_Input records_

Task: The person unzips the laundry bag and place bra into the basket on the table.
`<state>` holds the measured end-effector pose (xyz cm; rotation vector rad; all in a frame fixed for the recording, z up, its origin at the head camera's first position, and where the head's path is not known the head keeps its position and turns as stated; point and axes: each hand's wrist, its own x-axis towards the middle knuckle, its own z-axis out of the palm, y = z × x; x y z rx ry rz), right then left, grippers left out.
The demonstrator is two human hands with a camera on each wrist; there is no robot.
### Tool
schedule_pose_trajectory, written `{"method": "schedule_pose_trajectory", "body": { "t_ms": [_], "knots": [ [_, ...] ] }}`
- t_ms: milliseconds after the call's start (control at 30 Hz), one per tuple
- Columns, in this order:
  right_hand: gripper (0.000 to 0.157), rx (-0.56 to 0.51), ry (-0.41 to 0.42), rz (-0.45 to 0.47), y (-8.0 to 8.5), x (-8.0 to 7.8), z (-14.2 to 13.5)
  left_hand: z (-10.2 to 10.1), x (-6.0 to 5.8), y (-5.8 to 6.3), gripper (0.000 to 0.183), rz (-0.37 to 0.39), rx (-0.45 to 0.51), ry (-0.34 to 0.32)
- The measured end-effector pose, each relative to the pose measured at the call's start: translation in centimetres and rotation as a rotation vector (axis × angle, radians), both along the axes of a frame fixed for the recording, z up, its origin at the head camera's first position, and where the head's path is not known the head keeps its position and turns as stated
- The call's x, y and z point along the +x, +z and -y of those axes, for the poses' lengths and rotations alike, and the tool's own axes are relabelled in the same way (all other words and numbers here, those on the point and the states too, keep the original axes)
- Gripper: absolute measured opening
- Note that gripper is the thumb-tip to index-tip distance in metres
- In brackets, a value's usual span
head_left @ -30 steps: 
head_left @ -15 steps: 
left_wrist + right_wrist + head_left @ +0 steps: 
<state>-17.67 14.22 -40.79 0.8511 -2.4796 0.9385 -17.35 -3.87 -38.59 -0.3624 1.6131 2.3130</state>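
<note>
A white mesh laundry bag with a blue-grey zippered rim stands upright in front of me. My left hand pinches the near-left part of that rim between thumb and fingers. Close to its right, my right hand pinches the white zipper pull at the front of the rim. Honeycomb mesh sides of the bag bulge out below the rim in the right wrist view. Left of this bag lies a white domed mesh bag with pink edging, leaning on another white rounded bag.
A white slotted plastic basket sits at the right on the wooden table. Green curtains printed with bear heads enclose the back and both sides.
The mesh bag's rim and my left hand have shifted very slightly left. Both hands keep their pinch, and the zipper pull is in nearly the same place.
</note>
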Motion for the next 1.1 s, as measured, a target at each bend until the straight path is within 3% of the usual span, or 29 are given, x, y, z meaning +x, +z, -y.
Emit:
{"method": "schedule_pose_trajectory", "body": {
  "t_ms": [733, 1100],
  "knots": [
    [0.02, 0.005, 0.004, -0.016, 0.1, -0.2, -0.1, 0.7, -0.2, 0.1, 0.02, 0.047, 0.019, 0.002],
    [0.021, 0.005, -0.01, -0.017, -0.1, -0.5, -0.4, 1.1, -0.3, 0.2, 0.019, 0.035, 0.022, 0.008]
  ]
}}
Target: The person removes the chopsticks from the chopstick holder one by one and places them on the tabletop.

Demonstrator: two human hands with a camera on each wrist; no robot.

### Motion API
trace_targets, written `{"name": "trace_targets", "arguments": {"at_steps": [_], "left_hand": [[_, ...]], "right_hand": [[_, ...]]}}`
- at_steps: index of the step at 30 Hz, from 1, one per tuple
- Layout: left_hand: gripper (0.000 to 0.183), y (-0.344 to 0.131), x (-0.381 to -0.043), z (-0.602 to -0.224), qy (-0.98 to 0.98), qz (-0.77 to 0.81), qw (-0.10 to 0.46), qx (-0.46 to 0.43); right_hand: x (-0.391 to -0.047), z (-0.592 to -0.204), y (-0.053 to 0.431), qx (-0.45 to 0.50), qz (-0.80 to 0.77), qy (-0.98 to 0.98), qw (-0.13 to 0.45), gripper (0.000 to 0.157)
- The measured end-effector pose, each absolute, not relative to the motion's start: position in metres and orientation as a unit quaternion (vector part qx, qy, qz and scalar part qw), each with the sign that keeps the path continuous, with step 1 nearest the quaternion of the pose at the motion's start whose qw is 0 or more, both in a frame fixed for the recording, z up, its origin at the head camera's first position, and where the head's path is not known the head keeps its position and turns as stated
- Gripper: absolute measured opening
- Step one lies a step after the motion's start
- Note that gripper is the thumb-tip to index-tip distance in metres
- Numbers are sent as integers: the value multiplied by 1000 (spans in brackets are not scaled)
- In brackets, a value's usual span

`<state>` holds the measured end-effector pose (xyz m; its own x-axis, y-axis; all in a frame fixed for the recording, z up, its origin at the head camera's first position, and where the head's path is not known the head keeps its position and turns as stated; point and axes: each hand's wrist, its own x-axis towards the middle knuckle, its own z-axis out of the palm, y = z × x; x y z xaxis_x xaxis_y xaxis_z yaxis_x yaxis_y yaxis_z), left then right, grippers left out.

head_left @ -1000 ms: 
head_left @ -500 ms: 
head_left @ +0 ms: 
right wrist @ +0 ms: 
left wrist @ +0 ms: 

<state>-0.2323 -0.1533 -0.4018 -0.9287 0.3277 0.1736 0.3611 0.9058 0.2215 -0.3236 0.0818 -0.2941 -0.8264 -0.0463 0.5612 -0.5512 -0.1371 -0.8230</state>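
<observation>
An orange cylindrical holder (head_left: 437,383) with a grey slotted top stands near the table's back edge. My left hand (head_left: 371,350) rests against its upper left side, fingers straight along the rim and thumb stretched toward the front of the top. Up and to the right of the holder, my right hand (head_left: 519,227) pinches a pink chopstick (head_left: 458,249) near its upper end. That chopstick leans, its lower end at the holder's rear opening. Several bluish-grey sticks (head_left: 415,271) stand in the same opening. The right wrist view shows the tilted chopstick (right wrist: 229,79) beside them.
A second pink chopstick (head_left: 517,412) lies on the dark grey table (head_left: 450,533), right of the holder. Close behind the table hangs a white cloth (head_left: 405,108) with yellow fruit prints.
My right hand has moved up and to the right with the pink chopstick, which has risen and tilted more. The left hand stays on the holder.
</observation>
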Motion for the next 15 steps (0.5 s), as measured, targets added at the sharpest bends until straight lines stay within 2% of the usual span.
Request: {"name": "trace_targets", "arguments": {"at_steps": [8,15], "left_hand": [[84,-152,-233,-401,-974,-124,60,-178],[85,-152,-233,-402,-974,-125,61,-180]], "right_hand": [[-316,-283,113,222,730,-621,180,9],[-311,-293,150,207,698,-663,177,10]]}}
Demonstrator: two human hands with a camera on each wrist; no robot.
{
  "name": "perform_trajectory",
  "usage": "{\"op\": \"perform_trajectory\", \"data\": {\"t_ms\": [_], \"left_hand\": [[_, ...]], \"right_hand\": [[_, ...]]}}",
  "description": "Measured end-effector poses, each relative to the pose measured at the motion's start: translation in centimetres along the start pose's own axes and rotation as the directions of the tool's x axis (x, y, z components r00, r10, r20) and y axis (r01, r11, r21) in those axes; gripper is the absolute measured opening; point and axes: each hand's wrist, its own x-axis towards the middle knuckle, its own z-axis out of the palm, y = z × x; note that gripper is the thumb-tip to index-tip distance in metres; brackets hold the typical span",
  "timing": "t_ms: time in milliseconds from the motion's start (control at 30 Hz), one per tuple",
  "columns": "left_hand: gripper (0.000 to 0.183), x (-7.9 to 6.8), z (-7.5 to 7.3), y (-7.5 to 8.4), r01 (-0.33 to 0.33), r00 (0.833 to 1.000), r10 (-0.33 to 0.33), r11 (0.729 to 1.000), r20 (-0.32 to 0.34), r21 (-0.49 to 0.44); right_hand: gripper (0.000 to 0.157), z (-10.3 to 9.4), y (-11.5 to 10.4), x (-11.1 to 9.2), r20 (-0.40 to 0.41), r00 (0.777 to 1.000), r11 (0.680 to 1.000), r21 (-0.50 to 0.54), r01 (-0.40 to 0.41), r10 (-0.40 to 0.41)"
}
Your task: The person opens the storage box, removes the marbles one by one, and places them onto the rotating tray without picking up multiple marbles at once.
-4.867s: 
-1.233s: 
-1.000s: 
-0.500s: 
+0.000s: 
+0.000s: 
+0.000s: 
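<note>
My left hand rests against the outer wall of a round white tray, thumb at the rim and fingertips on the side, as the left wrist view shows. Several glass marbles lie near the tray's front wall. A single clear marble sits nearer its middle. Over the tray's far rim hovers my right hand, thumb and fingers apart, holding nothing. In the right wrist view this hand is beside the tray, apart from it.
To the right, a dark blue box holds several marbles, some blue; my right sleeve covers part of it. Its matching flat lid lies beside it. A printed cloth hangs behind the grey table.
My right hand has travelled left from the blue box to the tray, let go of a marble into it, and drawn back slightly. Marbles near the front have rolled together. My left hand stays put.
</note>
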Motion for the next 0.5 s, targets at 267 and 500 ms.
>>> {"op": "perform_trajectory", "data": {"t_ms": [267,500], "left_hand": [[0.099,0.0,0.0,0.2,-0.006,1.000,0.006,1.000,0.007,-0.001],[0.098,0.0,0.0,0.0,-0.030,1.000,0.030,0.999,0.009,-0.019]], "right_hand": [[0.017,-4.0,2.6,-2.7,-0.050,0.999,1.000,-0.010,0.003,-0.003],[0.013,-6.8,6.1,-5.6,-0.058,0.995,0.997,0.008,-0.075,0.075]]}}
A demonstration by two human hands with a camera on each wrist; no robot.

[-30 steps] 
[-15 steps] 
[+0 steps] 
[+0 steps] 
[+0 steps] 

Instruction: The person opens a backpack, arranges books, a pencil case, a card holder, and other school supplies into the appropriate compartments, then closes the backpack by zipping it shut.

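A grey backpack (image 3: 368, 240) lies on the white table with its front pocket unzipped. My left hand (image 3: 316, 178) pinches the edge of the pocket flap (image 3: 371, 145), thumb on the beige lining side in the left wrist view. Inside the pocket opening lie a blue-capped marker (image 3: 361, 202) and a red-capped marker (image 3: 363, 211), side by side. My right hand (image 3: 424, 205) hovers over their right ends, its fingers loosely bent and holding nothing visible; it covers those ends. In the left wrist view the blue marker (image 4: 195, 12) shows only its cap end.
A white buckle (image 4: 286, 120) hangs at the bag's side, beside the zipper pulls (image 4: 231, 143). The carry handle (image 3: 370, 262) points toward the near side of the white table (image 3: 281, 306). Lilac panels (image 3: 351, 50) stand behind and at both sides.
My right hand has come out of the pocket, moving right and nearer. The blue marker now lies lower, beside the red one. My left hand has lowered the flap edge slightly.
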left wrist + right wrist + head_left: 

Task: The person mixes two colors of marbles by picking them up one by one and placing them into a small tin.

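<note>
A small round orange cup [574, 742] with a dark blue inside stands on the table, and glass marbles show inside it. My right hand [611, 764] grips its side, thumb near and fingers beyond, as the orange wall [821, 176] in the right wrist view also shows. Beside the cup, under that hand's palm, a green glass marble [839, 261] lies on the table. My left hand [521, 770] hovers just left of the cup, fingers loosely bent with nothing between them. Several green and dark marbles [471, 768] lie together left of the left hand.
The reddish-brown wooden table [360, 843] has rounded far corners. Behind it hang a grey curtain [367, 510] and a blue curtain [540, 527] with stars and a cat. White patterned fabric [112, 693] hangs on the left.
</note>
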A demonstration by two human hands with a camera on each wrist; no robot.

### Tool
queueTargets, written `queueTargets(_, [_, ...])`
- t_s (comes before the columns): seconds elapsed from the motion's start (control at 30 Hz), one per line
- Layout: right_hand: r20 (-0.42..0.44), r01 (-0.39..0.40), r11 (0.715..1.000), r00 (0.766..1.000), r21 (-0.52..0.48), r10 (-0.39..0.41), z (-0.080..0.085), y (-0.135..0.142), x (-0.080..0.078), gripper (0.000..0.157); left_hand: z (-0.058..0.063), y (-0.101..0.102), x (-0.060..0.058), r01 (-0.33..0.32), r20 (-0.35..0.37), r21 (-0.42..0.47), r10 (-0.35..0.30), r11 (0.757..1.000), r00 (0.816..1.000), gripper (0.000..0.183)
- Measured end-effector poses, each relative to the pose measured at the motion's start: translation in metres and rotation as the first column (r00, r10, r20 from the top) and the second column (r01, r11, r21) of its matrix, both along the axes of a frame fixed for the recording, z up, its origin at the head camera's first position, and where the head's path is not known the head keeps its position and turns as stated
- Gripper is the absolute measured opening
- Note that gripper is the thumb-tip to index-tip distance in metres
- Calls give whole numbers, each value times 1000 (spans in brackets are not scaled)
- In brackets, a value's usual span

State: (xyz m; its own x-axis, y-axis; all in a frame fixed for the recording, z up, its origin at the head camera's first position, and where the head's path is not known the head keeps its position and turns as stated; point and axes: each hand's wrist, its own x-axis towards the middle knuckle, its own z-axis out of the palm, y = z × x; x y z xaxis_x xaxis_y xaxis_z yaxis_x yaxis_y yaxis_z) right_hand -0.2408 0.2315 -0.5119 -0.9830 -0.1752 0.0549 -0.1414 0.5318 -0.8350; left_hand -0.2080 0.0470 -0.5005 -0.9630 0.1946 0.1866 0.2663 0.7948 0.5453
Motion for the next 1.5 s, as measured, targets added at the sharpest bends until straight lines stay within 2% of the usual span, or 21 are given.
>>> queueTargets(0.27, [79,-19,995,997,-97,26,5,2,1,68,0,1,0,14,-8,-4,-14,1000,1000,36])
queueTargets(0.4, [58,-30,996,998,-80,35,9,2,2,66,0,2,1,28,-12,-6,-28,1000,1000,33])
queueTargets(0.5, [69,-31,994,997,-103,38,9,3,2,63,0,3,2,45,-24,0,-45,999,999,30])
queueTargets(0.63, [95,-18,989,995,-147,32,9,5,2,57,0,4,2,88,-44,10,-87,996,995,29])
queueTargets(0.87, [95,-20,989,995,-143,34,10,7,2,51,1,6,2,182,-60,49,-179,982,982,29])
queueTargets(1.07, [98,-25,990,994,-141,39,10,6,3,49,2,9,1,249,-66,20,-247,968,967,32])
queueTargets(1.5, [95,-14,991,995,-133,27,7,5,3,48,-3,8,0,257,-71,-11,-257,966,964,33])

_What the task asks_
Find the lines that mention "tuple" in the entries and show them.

_Task output_
- t_ms: milliseconds after the call's start (control at 30 Hz), one per tuple
- at_steps: index of the step at 30 Hz, from 1, one per tuple
  "timing": "t_ms: time in milliseconds from the motion's start (control at 30 Hz), one per tuple",

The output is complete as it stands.